Same for John Edwards, whose “ambulance chasing” established that swimming pool manufacturers and installers can’t suck the guts out of children (literally — I’m not kidding) without paying medical costs. Trial lawyers who help crippled kids don’t deserve to be kicked for doing it. Barack Obama is a remarkable man, especially considering his absentee father. His story is no less inspiring than the rise of Justice Clarence Thomas, except Obama has managed to stay well grounded in manners and keep a sense of humor, necessary to fend off some of the arrows his position and candidacy invite.

Mitt Romney is a religious man, successful businessman and faithful husband. Quit carping that he’s Mormon — it’s not much more odd than Southern Baptist, and they smile a lot more, sing a lot better, and abolished slavery sooner. Romney’s religion won’t make him any worse or better as president than Marie Osmond’s Mormonism makes her a better or worse entertainer. It’s not an issue, and talking about Romney’s faith as if it were an issue detracts from the discussion of the real issues: Romney has no solution for Iraq, either.

We can kick about any of the candidates, but the field in both major parties is as strong as it has ever been, and almost all of the candidates offer significant advantages over the current White House — none of them is running to “restore respect and morality,” which is a good sign they might actually do it. If you’re not out there advocating for one of these outstanding people, you’re a major part of the problem. You’re advocating against quality in politics. Shame on you.

Get a grip on reality, Christians (if you really are Christians), and pay attention to what’s going on in the world.

2007 was not a great year for mankind. Genocide in Darfur continued. Nero-like fiddling while the planet warms continued in Washington and other capitals. Thousands of Americans had their economic futures put at risk while the Federal Reserve Board, President, and others failed to act to fix a mortgage crisis they created. One and a half million people, mostly pregnant women and children, died of malaria, while western governments including the U.S. failed to spend the money they promised to fight the disease.
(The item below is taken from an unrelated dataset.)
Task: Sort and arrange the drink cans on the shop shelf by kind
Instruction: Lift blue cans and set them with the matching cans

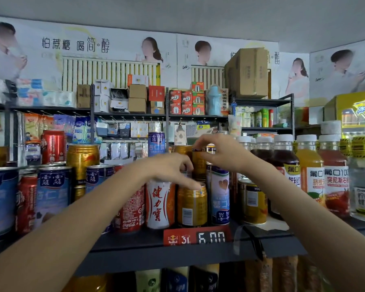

There was a war between Israel and Lebanon. The Bush administration got the North Koreans back to the position Bill Clinton had the North Koreans in during 1994, which may make South Korea and Japan safer, but we lost 13 years. China has taken over production of a majority of America’s products, it seems, and sells us lead-tainted toys that poison our children. Not that anyone would notice — Bush’s EPA isn’t doing much to eliminate lead paint in U.S. cities, that poisons more children than the Chinese ever could.

Hunger in America is rising. More Americans are homeless. At least 4 million more Americans are without health insurance this year, shortening average lifespans, but certainly killing more poor people, sooner.

Osama bin Laden is still at large. The United States is known more for executing prisoners and torturing people than any other nation.

But Douglas Groothuis, a philosophy prof in a Denver, ivory tower, fundamentalist Christian seminary, is blind to all of that. He’s crabby instead about trivialities. Al Gore got an award. Hillary Clinton is taken seriously as a candidate for president. People, tired of such hypocrisy among the religious, are actually reading atheists’ books. The courts won’t let woo into science classes to make American kids stupider.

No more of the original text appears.